Orion and Sirius, 2020 January 1
Imaged from Mollusk, Virginia with a Canon EOS Rebel SL2 DSLR
and a Omegon MiniTrack LX2 mechanical star tracker
The Moon wanes as she takes a southward course through the rising springtime constellations this week. Last Quarter falls in the 13th at 6:01 am Eastern Standard Time. Luna begins the week among the stars of Leo, the Lion. If you are up late on the night of the 10th you can watch the Moon rise close to the bright star Spica in Virgo. She will glide just north of the star during the wee hours of the 11th. By the end of the week, early risers can see Luna pass through the “head” of Scorpius, low in the southeast as morning twilight begins.
We are entering the time of the year when the length of daylight increases by more than two minutes per day. On the 8th, here in Washington, we will see 10 hours 30 minutes span the time from sunrise to sunset, one hour longer than the duration on January 1st. By March 1st we will see another 50 minutes of daylight, a sure sign of the coming of spring.
Most of us are probably not very aware of the slow changes that are characteristic of the passing of the seasons. We are so regimented by our modern timekeeping methods that we tend to overlook the rhythms of the natural cycles that we have adapted into clocks and calendars. I am as guilty of this as anyone, but I do try to take a few moments each day to notice the timing of some of these cycles. I am not a “morning person”, but I am aware of when the Sun comes up. During the dark days of winter I rise in darkness each morning, craving that first cup of coffee. Now the brightening morning twilight gently wakes me, and I don’t require a jolt of caffeine to start my day.
A more subtle cycle occasionally catches me by surprise. Although all stars rise four minutes earlier every 24 hours, the subtle change of the constellations will often catch me off guard. Such was the case last night, when I was trying to take images of the “green comet”. I finished my session at around 11:00 pm, and as I was carrying my telescope back to the house I noticed Orion hanging in the southwestern sky, a position that I usually associate with spring evenings. There was a time, not all that long ago, when people were more aware of the sky and its changing patterns through the year and were literally able to tell time by the stars. Now we rely on the vibration of cesium atoms to define our daily rhythms. Most of us are unaware of the beacons that have defined our sense of time and space for millennia.
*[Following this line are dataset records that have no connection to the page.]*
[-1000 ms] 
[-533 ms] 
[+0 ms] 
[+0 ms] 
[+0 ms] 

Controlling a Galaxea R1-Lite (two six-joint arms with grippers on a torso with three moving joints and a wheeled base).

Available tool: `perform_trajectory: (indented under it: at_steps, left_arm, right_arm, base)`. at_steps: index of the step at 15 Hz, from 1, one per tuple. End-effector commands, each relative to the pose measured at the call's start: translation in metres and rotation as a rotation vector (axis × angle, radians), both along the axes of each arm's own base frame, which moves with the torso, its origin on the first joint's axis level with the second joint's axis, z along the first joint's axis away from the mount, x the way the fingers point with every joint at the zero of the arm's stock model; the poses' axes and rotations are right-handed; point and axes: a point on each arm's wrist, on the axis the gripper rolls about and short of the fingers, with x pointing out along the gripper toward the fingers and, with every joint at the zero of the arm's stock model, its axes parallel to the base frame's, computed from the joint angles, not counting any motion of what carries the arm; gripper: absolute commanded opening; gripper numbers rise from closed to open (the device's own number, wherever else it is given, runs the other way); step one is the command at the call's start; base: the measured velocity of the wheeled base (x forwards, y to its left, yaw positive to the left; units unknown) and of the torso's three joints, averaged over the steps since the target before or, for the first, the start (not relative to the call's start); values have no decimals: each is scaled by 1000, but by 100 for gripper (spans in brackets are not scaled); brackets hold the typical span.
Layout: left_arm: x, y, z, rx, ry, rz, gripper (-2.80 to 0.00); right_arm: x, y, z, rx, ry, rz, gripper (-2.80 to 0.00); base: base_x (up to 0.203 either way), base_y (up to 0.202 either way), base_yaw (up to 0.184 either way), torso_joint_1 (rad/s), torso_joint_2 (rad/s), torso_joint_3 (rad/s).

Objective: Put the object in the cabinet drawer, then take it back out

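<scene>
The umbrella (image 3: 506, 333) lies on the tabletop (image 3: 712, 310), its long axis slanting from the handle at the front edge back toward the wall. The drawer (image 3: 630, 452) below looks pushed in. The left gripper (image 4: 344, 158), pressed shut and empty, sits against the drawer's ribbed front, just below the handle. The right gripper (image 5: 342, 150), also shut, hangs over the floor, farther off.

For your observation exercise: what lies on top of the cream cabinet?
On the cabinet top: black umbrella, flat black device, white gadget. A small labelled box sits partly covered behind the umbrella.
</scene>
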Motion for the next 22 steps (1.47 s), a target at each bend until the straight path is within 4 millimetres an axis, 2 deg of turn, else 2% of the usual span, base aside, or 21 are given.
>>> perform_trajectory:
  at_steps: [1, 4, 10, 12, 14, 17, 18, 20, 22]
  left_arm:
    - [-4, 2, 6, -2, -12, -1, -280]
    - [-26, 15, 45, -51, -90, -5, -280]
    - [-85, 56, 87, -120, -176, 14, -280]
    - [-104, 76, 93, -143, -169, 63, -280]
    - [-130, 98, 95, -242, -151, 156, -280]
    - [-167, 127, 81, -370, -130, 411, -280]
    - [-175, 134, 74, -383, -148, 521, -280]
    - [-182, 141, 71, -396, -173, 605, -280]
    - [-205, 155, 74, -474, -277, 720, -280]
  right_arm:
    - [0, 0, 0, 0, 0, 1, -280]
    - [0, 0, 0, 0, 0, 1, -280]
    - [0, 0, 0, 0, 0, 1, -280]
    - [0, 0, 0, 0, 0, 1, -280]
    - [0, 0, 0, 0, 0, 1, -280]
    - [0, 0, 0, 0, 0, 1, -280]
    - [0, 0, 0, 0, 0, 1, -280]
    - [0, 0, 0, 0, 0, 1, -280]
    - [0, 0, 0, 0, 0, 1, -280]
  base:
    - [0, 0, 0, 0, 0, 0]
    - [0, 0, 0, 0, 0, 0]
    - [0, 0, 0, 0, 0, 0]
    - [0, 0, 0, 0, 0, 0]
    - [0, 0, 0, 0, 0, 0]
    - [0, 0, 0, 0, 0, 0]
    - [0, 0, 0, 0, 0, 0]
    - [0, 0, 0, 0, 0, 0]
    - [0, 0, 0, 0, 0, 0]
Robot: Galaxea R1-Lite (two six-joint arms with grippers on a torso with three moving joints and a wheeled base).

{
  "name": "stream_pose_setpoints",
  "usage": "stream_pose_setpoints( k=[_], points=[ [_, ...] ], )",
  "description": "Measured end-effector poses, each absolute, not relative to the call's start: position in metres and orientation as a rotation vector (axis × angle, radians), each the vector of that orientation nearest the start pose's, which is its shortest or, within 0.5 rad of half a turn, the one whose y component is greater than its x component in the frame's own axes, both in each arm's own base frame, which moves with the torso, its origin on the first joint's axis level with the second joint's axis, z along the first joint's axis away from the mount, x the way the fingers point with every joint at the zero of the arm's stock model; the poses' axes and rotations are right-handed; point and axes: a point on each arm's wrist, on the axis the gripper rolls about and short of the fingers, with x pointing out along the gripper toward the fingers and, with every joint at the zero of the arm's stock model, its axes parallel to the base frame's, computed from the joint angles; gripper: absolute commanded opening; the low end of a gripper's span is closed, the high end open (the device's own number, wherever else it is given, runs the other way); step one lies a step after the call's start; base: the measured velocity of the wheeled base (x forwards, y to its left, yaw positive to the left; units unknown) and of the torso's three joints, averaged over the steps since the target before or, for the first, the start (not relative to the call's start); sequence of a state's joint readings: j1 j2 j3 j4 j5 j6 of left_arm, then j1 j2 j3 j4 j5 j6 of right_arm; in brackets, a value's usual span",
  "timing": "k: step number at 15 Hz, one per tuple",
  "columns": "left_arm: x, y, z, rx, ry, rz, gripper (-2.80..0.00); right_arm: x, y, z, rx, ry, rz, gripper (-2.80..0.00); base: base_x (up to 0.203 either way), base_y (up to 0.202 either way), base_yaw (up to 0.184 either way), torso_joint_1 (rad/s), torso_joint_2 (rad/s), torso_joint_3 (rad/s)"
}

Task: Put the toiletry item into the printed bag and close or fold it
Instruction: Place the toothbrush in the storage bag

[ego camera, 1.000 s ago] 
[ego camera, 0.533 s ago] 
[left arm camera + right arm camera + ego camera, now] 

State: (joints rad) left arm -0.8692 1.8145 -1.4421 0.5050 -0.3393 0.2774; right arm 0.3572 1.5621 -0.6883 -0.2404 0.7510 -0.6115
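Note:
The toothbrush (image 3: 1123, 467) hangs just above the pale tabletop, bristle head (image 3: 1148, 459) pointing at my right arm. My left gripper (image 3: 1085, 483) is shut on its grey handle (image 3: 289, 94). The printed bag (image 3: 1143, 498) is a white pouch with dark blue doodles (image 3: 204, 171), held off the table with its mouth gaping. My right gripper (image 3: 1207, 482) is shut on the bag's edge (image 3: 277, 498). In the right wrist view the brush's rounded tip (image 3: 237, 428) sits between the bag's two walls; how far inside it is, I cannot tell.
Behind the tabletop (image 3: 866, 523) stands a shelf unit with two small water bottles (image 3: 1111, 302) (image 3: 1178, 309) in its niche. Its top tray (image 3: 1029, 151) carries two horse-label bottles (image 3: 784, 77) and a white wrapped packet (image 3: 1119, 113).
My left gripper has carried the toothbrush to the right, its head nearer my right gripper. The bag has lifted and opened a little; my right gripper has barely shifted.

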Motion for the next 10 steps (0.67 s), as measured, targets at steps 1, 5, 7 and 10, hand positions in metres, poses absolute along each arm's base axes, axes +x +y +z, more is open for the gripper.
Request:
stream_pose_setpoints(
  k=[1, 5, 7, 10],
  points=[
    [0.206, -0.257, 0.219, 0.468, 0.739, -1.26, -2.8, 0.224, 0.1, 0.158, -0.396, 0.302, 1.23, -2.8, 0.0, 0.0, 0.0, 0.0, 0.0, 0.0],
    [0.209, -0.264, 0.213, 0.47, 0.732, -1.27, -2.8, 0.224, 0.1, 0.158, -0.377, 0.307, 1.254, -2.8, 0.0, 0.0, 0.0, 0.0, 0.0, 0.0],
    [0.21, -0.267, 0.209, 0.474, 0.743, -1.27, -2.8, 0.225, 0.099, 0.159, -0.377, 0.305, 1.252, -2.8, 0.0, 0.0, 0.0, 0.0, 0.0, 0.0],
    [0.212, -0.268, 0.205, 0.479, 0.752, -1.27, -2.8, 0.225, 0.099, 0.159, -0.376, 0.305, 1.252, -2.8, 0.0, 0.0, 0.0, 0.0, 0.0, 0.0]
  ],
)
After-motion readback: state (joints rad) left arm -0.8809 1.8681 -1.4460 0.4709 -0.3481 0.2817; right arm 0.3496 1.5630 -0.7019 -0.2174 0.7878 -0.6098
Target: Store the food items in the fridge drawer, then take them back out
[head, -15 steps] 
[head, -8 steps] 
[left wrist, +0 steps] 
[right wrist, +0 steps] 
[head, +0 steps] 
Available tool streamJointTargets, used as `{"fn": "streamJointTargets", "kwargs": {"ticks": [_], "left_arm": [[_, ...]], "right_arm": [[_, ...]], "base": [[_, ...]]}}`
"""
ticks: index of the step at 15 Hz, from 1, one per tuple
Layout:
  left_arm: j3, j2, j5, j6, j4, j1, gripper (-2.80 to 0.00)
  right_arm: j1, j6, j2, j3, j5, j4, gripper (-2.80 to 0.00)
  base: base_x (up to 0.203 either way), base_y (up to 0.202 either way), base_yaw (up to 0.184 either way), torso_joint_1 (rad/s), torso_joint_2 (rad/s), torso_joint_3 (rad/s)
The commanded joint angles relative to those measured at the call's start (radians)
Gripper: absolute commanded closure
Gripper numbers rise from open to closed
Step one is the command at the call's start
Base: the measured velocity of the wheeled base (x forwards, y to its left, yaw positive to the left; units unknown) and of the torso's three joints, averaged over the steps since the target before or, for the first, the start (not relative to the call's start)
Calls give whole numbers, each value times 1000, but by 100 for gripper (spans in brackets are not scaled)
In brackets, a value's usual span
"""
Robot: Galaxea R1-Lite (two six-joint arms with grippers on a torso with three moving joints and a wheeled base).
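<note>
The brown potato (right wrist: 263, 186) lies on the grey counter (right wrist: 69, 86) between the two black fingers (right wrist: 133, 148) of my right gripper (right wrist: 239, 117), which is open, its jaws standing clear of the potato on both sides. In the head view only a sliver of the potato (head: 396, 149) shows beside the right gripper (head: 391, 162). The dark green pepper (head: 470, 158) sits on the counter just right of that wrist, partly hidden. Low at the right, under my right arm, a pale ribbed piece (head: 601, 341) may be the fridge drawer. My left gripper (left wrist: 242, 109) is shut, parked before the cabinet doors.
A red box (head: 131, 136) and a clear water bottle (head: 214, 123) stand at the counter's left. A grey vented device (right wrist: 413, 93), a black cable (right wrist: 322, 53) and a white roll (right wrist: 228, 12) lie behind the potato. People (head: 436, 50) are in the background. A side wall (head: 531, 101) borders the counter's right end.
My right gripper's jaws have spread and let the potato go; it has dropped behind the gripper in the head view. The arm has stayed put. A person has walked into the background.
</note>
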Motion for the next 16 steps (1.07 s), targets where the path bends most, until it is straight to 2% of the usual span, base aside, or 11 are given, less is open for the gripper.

The ancient Egyptians defined our concept of the 24-hour day based on the meridian passage of 24 bright “Decan Stars”, and the most important of these was the star that they called Sothis. Today we know it as Sirius, and it is the brightest star in the sky. Pre-dynastic Egyptians noticed that when the star rose just before the Sun it signaled the time of the annual life-giving Nile flood. They established a “Sothic calendar” based on this event, which effectively defined the “tropical year” of just under 365.2422 days. However, their “civil” calendar consisted of 12 months of 30 days each, so the “First of Sothis” quickly got out of step with civil dates. The two calendars came back in synch after about 1500 years. These events were cause for great celebration, and the Egyptian civilization lasted long enough for it to be celebrated three times.
Venus climbs higher with each passing evening. She is steadily working her way towards Jupiter and will meet up the giant planet by the end of the month. Venus will continue to become more prominent through late spring, when her dazzle will dominate the western sky long after Jupiter is gone.
Jupiter is still bright in the early evening sky. You have until around 8:00 pm to get a good look at him through the telescope before he drops into more turbulent air. He sets at around 9:30 pm.
Mars still holds a prominent place, shining down from near the zenith as evening twilight fades. This week he receives a visit from Comet C/2022 E3 (ZTF), the “green comet” that has been attracting considerable press lately. If you are out at a dark location on the evenings of the 10th and 11th you can see the comet in binoculars as a fuzzy patch of light within two degrees of the red planet.